How to complete this task: Repeat the data exactly. Pictures are not part of the copy.
++++ Collected material ++++
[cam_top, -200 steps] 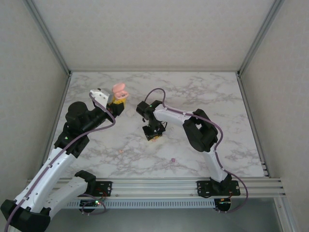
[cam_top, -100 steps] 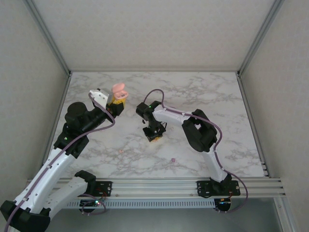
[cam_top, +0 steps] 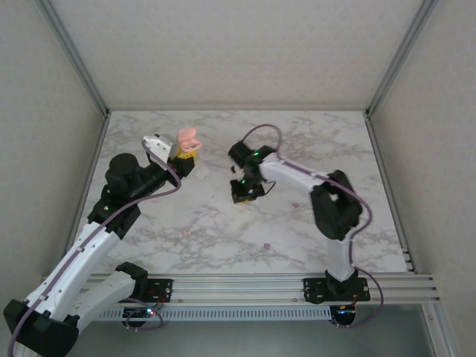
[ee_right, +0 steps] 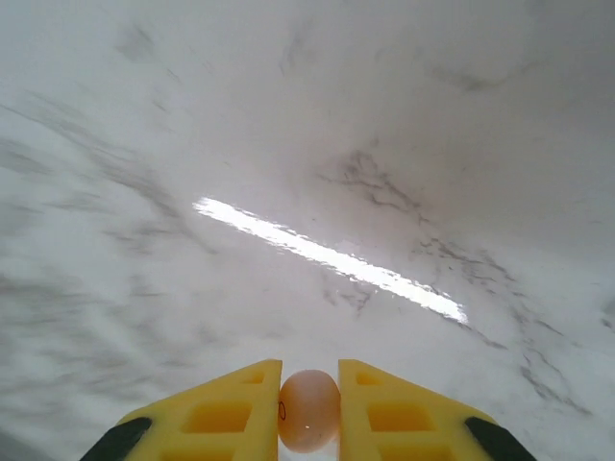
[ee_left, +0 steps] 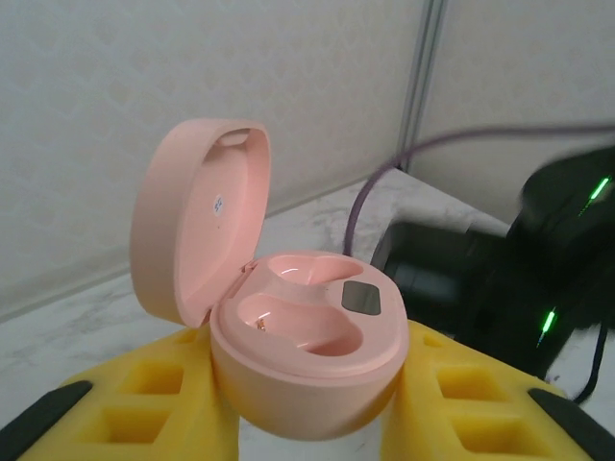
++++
Solution:
[cam_top, -200 steps] 
[cam_top, -100 steps] 
[cam_top, +0 steps] 
[ee_right, +0 steps] 
[ee_left, +0 steps] 

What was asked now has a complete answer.